ERIC Number: ED284663
Record Type: RIE
Publication Date: 1987-Apr-25
Reference Count: 0
The Effects of Two Parent Figures on Attachment, Exploratory and Sociability Behaviors of Black Infants.
Jackson, Jacquelyne F.
Customarily, several parent figures rear black infants. The effects of this practice on infant-parent attachments have not been studied even though they provide the chance to test the attachment theory contention that infants form a primary attachment when several attachment figures are available. To study this issue, 21 male and 16 female black 12-month-olds from nonindigent families, their mothers, father figures and a stranger were videotaped in a 13-episode separation-reunion session. Infant behaviors rated were proximity seeking, contact maintaining, contact resisting, avoidance, distress at parents' leavings, exploration and sociability with a stranger. Infant-mother and infant-father behaviors were found indistinguishable, suggesting there was no single, primary infant-parent attachment. Moreover, infants were responsive to parents' whereabouts on only one attachment behavior measure. Girls were distressed when alone with the stranger, but boys were not. Exploration, however, was a clear indicator of parents' and the stranger's presence; it was greatest when both parents were present and least when the infant and stranger were alone.
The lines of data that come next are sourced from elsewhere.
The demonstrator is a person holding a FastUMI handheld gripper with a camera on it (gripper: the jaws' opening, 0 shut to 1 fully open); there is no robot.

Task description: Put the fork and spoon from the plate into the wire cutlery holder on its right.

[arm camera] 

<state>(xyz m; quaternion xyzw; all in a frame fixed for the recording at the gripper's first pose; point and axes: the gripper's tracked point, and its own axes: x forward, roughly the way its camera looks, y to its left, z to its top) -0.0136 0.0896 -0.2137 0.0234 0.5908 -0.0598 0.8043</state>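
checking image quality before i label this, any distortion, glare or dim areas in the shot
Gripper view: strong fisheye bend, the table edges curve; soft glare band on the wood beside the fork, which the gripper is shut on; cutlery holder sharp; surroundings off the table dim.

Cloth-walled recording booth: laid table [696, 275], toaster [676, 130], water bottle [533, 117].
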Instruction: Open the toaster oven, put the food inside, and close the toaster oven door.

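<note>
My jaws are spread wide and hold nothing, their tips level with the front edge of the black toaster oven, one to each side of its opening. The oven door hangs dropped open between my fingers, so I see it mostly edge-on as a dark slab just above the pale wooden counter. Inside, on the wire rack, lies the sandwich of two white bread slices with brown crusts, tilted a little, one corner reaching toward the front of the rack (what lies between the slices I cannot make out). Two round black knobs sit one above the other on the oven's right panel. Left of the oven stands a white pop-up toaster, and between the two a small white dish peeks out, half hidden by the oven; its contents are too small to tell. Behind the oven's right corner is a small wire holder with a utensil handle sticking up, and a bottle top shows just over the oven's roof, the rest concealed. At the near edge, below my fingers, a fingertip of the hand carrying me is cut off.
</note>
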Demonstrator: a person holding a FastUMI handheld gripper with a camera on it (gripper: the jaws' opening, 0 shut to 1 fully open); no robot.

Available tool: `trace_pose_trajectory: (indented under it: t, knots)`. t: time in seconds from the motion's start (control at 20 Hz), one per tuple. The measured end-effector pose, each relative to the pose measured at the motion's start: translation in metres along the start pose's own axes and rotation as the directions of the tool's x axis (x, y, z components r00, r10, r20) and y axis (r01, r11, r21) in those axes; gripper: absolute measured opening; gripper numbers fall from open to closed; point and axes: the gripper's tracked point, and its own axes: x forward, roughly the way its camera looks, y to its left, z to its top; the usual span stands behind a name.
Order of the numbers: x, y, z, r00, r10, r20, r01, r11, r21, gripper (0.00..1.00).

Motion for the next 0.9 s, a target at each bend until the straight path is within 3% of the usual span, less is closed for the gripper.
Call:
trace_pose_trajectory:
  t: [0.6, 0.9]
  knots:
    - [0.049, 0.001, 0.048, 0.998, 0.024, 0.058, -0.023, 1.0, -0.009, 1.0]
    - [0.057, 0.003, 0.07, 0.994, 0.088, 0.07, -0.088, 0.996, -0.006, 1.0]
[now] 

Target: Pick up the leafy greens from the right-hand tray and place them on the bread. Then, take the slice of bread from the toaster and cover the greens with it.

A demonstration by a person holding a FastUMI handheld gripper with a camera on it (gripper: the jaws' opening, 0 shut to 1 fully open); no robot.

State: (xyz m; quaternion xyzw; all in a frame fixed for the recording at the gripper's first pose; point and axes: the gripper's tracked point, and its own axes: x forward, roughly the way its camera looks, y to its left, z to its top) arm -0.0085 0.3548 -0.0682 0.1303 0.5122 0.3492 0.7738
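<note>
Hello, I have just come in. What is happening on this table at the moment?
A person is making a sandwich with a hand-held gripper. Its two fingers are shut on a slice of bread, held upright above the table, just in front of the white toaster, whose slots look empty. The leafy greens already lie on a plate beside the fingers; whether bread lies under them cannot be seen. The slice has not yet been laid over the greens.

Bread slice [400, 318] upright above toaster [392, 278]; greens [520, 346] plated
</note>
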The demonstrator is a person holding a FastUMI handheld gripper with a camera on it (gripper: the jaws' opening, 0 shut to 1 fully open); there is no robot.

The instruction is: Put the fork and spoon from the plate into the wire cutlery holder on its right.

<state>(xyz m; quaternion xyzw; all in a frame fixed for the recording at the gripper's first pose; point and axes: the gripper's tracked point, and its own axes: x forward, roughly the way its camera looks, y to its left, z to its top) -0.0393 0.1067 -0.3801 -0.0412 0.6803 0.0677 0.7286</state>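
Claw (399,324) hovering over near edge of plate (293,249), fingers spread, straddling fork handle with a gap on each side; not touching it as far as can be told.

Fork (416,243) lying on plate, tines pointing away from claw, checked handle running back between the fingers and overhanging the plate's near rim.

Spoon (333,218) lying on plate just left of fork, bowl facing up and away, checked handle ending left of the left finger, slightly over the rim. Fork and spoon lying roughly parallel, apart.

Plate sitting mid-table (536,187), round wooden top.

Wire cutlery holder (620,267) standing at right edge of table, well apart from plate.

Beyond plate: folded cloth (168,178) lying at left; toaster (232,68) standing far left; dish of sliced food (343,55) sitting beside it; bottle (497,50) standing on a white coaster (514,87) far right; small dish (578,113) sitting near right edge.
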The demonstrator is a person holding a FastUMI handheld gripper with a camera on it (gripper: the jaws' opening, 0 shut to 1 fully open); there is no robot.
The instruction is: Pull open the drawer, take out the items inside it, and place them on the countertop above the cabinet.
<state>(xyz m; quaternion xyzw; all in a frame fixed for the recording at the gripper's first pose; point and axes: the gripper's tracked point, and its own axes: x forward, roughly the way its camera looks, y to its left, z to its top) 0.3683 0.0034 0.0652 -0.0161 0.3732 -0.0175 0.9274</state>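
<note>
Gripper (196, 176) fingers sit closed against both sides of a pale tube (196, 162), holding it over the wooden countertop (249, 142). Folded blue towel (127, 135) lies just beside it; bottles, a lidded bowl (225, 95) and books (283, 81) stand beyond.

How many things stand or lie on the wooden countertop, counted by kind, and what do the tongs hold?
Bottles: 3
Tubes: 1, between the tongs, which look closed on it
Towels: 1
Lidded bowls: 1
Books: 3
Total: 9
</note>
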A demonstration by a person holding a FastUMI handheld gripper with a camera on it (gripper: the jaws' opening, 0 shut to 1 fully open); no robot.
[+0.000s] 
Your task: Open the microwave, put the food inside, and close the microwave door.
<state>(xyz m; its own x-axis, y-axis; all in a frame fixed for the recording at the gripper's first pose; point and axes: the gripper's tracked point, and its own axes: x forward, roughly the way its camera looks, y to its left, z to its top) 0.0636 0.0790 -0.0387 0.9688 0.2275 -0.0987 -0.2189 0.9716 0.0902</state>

The results reveal that two parent figures have equivalent effects on the attachment, sociability, and exploratory behaviors of 12-month-old black infants in a laboratory setting, and have distinctive effects on exploratory behavior. (Author)
Publication Type: Reports - Research; Speeches/Meeting Papers
Education Level: N/A
Authoring Institution: N/A
Note: Paper presented at the Biennial Meeting of the Society for Research in Child Development (Baltimore, MD, April 23-26, 1987).